Despite higher than expected German September CPI, the eurozone reading came in as expected at 2.1% y/y. Core reading slowed to 0.9% y/y, however, and ECB officials pushed back against the more hawkish perception of Draghi’s remarks last week. Villeroy speaks Monday, while Nouy, Nowotny, and de Guindos speak Thursday and Knot Friday.
The Italian drama is likely to go back to a slow simmer now that Finance Minister Tria delivered a draft budget deficit target for 2019 equal to -2.4% of GDP. Despite his failure to contain the populist tendencies of the ruling coalition, Tria vowed to stay on in his post to help maintain stability. The government must present its draft to the European Commission by mid-October for approval. One EU official who spoke on condition of anonymity said the -2.4% figure puts Italy in breach of its obligations. As that mid-October deadline approaches, we expect the slow simmer to pick up to a boil again.

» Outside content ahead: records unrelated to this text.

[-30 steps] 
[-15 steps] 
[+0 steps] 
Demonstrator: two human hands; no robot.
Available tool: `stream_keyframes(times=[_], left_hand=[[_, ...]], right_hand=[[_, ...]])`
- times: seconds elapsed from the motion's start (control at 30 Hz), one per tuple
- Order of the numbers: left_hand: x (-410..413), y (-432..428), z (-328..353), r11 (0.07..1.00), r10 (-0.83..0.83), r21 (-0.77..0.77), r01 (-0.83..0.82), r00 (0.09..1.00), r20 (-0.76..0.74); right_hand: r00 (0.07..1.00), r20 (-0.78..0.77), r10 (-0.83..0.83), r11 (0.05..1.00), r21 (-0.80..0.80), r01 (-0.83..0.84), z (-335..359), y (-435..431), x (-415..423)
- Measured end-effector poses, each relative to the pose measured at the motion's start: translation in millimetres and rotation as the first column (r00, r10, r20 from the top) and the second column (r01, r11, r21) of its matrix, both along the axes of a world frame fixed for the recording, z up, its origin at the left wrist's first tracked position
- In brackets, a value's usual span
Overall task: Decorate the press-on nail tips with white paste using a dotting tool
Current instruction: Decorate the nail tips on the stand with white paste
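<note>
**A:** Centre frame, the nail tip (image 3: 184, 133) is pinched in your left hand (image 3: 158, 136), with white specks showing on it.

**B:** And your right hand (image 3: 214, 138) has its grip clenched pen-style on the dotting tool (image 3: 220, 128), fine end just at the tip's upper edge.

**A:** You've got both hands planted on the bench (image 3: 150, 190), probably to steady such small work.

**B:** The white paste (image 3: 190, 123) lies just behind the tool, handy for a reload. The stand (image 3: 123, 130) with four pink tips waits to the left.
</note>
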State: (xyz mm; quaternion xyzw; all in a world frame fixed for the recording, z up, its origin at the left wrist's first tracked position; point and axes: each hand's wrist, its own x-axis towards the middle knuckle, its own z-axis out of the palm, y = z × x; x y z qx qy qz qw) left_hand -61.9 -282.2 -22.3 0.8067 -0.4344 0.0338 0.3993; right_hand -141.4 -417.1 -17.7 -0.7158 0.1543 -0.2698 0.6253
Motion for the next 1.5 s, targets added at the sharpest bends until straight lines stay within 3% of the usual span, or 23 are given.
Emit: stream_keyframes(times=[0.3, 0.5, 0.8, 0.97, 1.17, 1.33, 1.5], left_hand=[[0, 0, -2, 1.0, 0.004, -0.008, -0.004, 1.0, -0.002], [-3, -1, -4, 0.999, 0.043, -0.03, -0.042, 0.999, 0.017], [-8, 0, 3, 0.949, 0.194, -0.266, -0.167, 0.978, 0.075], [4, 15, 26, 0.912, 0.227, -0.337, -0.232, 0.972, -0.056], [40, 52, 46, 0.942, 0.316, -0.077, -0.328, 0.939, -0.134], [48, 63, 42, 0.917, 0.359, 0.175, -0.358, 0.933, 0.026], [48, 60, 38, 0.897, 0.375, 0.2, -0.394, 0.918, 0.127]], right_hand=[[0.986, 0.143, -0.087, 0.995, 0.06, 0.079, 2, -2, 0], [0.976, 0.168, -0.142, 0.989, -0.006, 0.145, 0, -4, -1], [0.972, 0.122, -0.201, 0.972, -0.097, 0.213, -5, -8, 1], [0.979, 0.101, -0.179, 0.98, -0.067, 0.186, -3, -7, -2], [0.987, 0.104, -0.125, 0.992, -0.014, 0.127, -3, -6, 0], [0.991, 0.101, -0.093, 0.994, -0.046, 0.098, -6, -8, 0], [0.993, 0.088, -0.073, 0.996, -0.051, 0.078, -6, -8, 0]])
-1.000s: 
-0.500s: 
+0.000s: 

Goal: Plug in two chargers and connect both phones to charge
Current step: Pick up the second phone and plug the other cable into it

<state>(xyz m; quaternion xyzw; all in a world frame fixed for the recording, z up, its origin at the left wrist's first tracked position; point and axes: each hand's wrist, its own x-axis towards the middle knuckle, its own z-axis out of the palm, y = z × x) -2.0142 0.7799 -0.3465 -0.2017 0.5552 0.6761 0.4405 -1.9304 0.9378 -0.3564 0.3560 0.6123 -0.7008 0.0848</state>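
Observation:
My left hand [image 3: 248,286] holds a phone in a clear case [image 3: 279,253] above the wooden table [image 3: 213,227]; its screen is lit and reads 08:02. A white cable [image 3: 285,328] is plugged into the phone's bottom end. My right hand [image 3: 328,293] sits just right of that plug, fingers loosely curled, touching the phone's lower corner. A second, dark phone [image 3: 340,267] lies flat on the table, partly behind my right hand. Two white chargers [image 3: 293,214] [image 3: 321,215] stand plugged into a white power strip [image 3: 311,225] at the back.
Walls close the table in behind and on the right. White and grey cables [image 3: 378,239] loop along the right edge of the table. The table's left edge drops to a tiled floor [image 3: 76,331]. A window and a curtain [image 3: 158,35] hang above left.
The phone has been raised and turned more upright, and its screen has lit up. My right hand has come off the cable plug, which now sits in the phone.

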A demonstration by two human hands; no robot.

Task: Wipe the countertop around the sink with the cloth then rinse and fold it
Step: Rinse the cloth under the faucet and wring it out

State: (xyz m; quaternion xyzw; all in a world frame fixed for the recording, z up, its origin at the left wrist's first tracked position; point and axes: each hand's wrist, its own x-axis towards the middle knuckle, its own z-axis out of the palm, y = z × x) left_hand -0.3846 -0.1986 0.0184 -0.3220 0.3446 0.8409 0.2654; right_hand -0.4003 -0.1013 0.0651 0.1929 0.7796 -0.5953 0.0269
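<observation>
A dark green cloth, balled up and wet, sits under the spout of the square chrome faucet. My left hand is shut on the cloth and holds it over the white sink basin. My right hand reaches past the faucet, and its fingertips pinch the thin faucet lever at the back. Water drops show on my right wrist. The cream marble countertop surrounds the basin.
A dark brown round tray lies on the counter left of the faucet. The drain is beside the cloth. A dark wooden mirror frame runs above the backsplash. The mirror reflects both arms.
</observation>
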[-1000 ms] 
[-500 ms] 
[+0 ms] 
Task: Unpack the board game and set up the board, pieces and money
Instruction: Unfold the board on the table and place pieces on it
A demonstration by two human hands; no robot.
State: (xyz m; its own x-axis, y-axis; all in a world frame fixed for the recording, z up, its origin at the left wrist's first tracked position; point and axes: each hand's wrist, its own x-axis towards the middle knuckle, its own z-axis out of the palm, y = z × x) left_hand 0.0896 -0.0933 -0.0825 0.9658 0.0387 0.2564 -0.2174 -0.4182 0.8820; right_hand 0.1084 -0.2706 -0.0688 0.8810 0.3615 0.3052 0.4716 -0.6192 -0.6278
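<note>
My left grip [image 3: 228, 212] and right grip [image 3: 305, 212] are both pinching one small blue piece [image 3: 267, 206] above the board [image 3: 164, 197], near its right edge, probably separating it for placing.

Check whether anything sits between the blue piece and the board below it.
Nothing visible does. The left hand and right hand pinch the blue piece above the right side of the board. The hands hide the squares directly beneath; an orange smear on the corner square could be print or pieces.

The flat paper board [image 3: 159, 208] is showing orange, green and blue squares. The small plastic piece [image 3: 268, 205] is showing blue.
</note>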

The UK reports its September PMI readings this week. Manufacturing came out earlier today at 53.8 vs. 52.5 expected. Construction PMI will be reported Tuesday, followed by the services and composite readings Wednesday. Last Friday, BOE Deputy Governor Ramsden offered a dovish take on the economy, which didn’t help sterling. Other BOE officials will speak this week, including Tenreyro Monday followed by Haldane and Haskel Tuesday.
For the UK, politics will likely trump economics this week. Prime Minister May will face off against a restless Tory party at its annual conference that began Sunday in Birmingham. Her former Foreign Minister Boris Johnson has already delivered his own challenge, offering a six-point plan last week to replace her so-called Chequers Plan that was roundly rejected by the EU. Furthermore, Johnson did not rule out a leadership challenge to May. Sterling is getting dragged lower for a variety of reasons. It has retraced nearly half its August-September rally, and a break of $1.29 is needed to set up a test of the August low near $1.2660.
Reserve Bank of Australia meets Tuesday and is widely expected to keep rates steady at 1.50%. August trade will be reported Wednesday and retail sales on Thursday. With the mainland Chinese economy slowing, we believe policymakers down under will maintain a dovish stance. Consensus does not see RBA nor RBNZ hiking rates until H2 2019. AUD has retraced nearly half its September rally, and a break of 0.7175 is needed to set up a test of this month’s low near 0.7085.
Note that China is closed all this week for holiday. US-China relations remain tense even as US rates head higher, so the global backdrop for EM remains negative. Over the weekend, both official and Caixin PMI readings for September were reported and were weaker than expected. Official manufacturing PMI fell to 50.8 from 51.3 in August, while Caixin manufacturing PMI fell to 50.0 from 50.6 in August. The headline Caixin reading was the lowest since May 2017. The output component was the lowest since October 2017, while the new orders component was the lowest since June 2016.
Elsewhere in EM, the central banks of India and Mexico meet this week. The former is expected to hike because of a vulnerable rupee, while the latter is expected to keep rates steady because of a firm peso. We will also get some high September CPI readings from Turkey and the Philippines that support our call for further tightening by both central banks. Indeed, an inflation spike in Turkey to 21.1% y/y from 17.9% in August is expected, which would wipe out half of the most recent 625 bp hike in real terms.